Welcome to the sustainable gardening tips for October newsletter. Changing climate conditions and weather patterns are making it challenging for many gardeners. Hot, dry weather with no rain for long periods creates tough conditions for many plants. However, microclimates can be a great ‘tool’ to achieve greater success. You’ll discover five benefits of creating microclimates in your garden so you can match the right plant to the right place.
This month’s plant profile is the healing spice Ginger. Plus I share tips on choosing, growing and eating tomatoes, broccoli and kale to maximise the health benefits. There are plenty of practical seasonal gardening tips as always. Dig in!
Sustainable Gardening Tips for October
“In our society, growing food yourself has become the most radical of acts. It is truly the only effective protest, one that can-and will-overturn the corporate powers that be. By the process of directly working in harmony with nature, we do the one thing most essential to change the world – we change ourselves!” — Jules Dervaes Jr. (1947-2016)

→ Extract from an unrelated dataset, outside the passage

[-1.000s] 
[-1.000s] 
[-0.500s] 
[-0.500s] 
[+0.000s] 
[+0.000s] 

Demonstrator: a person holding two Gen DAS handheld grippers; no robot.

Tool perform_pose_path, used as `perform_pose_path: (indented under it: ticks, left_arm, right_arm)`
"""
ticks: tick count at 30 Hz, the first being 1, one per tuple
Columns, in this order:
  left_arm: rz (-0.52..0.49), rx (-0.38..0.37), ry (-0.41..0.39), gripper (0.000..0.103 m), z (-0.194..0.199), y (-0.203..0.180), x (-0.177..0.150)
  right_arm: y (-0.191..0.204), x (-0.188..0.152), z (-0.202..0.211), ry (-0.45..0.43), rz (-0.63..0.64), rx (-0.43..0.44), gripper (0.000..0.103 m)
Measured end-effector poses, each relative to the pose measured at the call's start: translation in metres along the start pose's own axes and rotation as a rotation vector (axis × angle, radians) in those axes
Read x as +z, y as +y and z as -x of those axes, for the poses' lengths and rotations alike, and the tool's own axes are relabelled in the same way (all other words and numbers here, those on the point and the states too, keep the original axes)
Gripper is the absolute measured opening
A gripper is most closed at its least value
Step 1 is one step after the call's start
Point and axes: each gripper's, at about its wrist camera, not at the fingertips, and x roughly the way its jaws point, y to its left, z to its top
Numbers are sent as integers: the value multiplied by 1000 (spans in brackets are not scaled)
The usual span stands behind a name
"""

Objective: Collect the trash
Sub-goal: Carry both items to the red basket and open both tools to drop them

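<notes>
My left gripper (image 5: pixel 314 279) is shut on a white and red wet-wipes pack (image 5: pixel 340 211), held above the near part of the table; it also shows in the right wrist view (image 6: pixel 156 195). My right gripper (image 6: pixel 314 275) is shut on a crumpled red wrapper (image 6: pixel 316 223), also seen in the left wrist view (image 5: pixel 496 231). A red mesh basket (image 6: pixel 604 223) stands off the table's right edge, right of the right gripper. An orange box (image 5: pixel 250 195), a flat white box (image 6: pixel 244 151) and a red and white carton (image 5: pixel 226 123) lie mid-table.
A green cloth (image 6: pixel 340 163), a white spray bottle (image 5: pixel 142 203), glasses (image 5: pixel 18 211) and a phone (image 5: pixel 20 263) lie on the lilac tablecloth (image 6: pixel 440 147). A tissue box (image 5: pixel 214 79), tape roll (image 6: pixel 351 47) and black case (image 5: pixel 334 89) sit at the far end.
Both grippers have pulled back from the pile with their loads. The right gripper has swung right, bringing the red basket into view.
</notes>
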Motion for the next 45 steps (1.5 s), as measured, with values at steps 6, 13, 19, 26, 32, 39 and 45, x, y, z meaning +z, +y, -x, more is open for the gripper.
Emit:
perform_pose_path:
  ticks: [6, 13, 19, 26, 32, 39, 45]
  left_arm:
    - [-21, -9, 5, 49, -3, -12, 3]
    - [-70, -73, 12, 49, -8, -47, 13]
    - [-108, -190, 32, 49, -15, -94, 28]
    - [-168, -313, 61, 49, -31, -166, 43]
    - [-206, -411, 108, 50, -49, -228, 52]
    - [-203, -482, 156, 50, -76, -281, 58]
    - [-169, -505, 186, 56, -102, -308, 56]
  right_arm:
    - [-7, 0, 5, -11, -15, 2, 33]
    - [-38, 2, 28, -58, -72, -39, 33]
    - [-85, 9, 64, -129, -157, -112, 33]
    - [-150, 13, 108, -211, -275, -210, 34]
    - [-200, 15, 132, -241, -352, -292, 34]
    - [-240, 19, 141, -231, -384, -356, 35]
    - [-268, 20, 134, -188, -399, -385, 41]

5 Ways to Create Beneficial Microclimates
Microclimates are one of the biggest factors affecting success in growing healthy plants. Every garden is totally unique. By playing ‘detective’ we can discover clues in different garden zones. This helps us to fully understand the opportunities and challenges. My latest article digs deeper into what kinds of microclimates might be in your garden. Plus I share how to use them to your advantage. Here’s a brief peek.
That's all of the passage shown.